Webhooks

Receive real-time notifications for wallet and usage events.

How Webhooks Work

Webhooks allow your application to receive real-time HTTP POST callbacks whenever significant events occur in your Valta account. Instead of polling the API, you register an endpoint URL and Valta pushes event data to it as events happen.

When an event is triggered, Valta sends a JSON payload to your configured endpoint. Your server should respond with a 2xx status code within 30 seconds to acknowledge receipt. If we don't receive a successful response, we'll retry the delivery using an exponential backoff schedule.

Available Events

Subscribe to any combination of the following event types when configuring your webhook endpoint:

payment.deductedFired when a usage deduction is successfully processed against a wallet.
balance.lowFired when a wallet balance drops below the configured low-balance threshold.
subscription.expiredFired when a user's subscription plan expires or is cancelled.
deposit.confirmedFired when a deposit into a wallet is confirmed on-chain or via payment processor.
usage.thresholdFired when cumulative usage crosses a configured threshold (e.g., 80% of budget).

Payload Format

All webhook payloads follow a consistent JSON structure. The type field identifies the event, and the data object contains the event-specific details.

{
  "id": "evt_8k2nV3xQ9m",
  "type": "payment.deducted",
  "createdAt": "2026-02-27T14:32:10Z",
  "data": {
    "walletId": "wal_7f3k...",
    "transactionId": "txn_9x2m...",
    "amount": 0.03,
    "currency": "USDC",
    "description": "GPT-4o inference — 1,200 tokens",
    "newBalance": 142.47
  }
}

Signature Verification

Every webhook request includes an X-Valta-Signature header containing an HMAC-SHA256 signature. You should always verify this signature to ensure the payload was sent by Valta and has not been tampered with.

The signature is computed over the raw request body using your webhook signing secret, which you can find in the Valta dashboard under Settings → Webhooks.
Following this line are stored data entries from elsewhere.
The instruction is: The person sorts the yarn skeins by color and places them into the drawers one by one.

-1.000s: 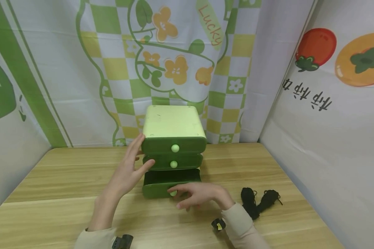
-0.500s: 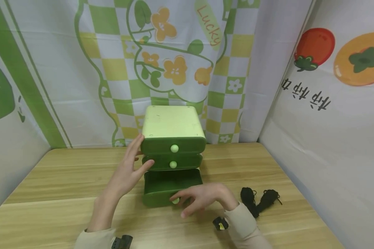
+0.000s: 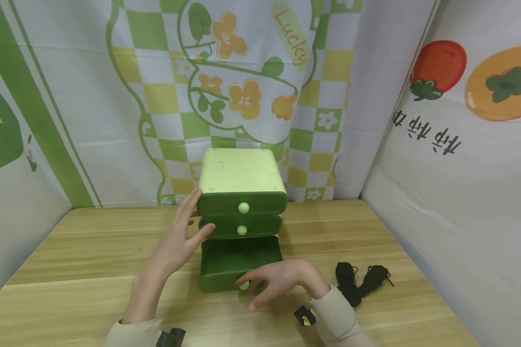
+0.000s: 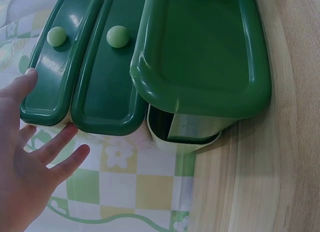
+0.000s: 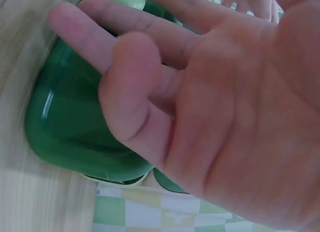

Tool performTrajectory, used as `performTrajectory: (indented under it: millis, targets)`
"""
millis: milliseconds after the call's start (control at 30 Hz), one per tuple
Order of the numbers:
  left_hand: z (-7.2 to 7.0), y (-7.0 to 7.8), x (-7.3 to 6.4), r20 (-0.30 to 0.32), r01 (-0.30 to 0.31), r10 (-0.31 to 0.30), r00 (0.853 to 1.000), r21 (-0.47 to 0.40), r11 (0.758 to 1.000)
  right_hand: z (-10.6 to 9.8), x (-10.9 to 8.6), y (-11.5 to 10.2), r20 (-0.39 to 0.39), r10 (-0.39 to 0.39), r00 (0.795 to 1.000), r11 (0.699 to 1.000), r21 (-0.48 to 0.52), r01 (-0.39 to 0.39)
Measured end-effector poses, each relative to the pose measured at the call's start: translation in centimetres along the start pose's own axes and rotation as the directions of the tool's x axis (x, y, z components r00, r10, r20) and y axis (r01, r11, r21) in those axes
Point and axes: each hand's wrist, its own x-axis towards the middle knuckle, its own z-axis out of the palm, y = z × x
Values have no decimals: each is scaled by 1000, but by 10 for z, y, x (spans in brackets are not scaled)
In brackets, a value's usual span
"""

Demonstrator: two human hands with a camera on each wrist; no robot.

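Where the head view looks down on the tabletop (image 3: 69, 270), a small drawer cabinet (image 3: 242, 168) stands upright near the middle, in front of a check-print curtain (image 3: 162, 96). Top drawer (image 3: 221, 203) and middle drawer (image 3: 223, 225) are in; bottom drawer (image 3: 219, 282) is well out, nothing visible inside from here. Left hand (image 3: 178, 246): spread, fingers along the cabinet's left side, thumb at the drawer fronts. Right hand (image 3: 280, 279): fingers bent about the bottom knob (image 3: 244, 285), thumb standing apart; firmness of hold cannot be told. A bundle of black cord (image 3: 349, 282) lies to the right, near the right sleeve (image 3: 336, 311).

Left wrist view: the three fronts show side-on, with the bottom one projecting past the others. The left hand's thumb lies at the edge of the top front, its fingers apart beside the shell; exact contact unclear. The bottom knob is out of sight.

Right wrist view: the bottom knob is cut by the upper edge, fingers close about it, one finger curled toward the camera; they hide much of the drawer front.

Handling (judged): glossy, stiff, probably hollow plastic; light, so the whole cabinet may slide under a pull. Smooth faces look slippery. Best hold: the knob for the drawer, the shell's side for bracing.
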Motion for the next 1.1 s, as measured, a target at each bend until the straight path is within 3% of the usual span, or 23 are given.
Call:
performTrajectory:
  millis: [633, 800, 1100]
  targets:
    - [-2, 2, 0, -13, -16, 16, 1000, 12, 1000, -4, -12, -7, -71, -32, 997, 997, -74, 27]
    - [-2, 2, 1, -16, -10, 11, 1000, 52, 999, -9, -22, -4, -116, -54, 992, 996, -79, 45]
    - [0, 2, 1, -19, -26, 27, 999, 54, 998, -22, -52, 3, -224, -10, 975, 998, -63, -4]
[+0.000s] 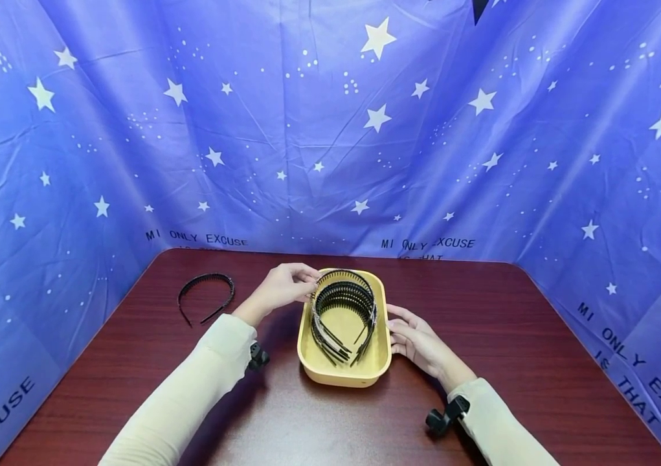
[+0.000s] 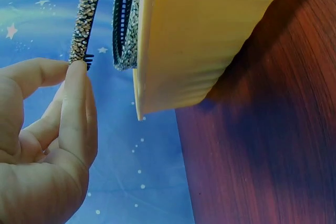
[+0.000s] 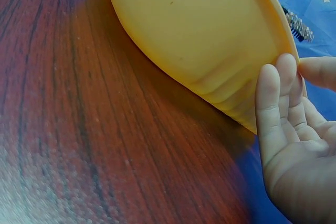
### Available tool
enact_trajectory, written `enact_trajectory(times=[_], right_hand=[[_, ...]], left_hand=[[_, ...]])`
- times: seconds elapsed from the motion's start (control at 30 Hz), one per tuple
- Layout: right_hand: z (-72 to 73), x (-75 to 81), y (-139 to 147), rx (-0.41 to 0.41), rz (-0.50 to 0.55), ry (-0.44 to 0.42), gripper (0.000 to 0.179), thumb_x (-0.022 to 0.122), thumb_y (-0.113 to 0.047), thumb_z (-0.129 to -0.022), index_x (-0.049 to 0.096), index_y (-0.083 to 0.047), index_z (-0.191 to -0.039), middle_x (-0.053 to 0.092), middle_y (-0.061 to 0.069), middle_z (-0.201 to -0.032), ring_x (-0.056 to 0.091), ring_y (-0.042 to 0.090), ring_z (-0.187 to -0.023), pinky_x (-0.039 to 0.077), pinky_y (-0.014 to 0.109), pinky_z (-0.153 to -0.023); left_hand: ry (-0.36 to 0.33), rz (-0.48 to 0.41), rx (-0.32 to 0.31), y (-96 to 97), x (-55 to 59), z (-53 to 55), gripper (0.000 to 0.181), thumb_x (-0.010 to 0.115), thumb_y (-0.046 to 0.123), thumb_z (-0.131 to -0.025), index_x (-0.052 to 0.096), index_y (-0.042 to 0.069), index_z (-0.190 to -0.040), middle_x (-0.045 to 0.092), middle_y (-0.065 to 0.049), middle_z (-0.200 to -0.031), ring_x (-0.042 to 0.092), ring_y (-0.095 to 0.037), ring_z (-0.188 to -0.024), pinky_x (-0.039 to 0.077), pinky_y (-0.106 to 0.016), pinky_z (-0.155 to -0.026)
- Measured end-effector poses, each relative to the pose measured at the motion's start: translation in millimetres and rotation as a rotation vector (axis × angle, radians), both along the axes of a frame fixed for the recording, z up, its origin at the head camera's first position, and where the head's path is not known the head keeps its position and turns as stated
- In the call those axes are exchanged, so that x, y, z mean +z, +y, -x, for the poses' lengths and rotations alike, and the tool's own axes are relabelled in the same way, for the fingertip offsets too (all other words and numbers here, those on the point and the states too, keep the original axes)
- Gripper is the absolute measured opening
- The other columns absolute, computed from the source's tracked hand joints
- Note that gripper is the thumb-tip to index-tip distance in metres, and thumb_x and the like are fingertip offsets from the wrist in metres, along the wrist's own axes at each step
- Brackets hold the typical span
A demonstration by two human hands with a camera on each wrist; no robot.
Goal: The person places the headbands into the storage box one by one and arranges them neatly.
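Observation:
A yellow plastic bin point(image 1: 344, 375) on the table holds several black toothed headbands point(image 1: 346, 294), nested together, some with sparkly stones along the band. My left hand point(image 1: 283, 288) is at the bin's far left corner. Between thumb and fingertips it pinches a stone-studded headband point(image 2: 84, 22), which stands above the rim in the left wrist view. My right hand point(image 1: 423, 343) rests against the bin's right side, its extended fingers point(image 3: 269, 103) touching the outer wall near the rim.
A plain black headband point(image 1: 206, 279) lies alone on the dark red wooden table point(image 1: 481, 310), left of the bin. A blue curtain point(image 1: 283, 129) with white stars hangs behind and on both sides. Each wrist wears a black camera mount point(image 1: 447, 415).

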State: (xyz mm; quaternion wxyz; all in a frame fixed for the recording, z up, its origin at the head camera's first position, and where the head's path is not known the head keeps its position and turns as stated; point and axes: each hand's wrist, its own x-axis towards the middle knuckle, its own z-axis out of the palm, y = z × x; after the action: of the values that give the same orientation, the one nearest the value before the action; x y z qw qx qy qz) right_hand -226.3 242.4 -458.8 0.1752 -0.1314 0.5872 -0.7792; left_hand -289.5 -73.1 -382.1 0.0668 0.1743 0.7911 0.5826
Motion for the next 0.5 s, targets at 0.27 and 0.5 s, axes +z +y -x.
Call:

import crypto from "crypto";

function verifyWebhookSignature(
  payload: string,
  signature: string,
  secret: string
): boolean {
  const expected = crypto
    .createHmac("sha256", secret)
    .update(payload, "utf8")
    .digest("hex");

  return crypto.timingSafeEqual(
    Buffer.from(signature),
    Buffer.from(expected)
  );
}

// In your webhook handler:
app.post("/webhooks/valta", (req, res) => {
  const signature = req.headers["x-valta-signature"] as string;
  const isValid = verifyWebhookSignature(
    req.body,
    signature,
    process.env.VALTA_WEBHOOK_SECRET!
  );

  if (!isValid) {
    return res.status(401).json({ error: "Invalid signature" });
  }

  const event = JSON.parse(req.body);
  // Process event...

  res.status(200).json({ received: true });
});

Retry Policy

If your endpoint does not return a 2xx response within 30 seconds, Valta will retry the delivery with exponential backoff:

  • 1st retry: 1 minute after initial attempt
  • 2nd retry: 5 minutes after 1st retry
  • 3rd retry: 30 minutes after 2nd retry
  • 4th retry: 2 hours after 3rd retry
  • 5th retry: 12 hours after 4th retry (final attempt)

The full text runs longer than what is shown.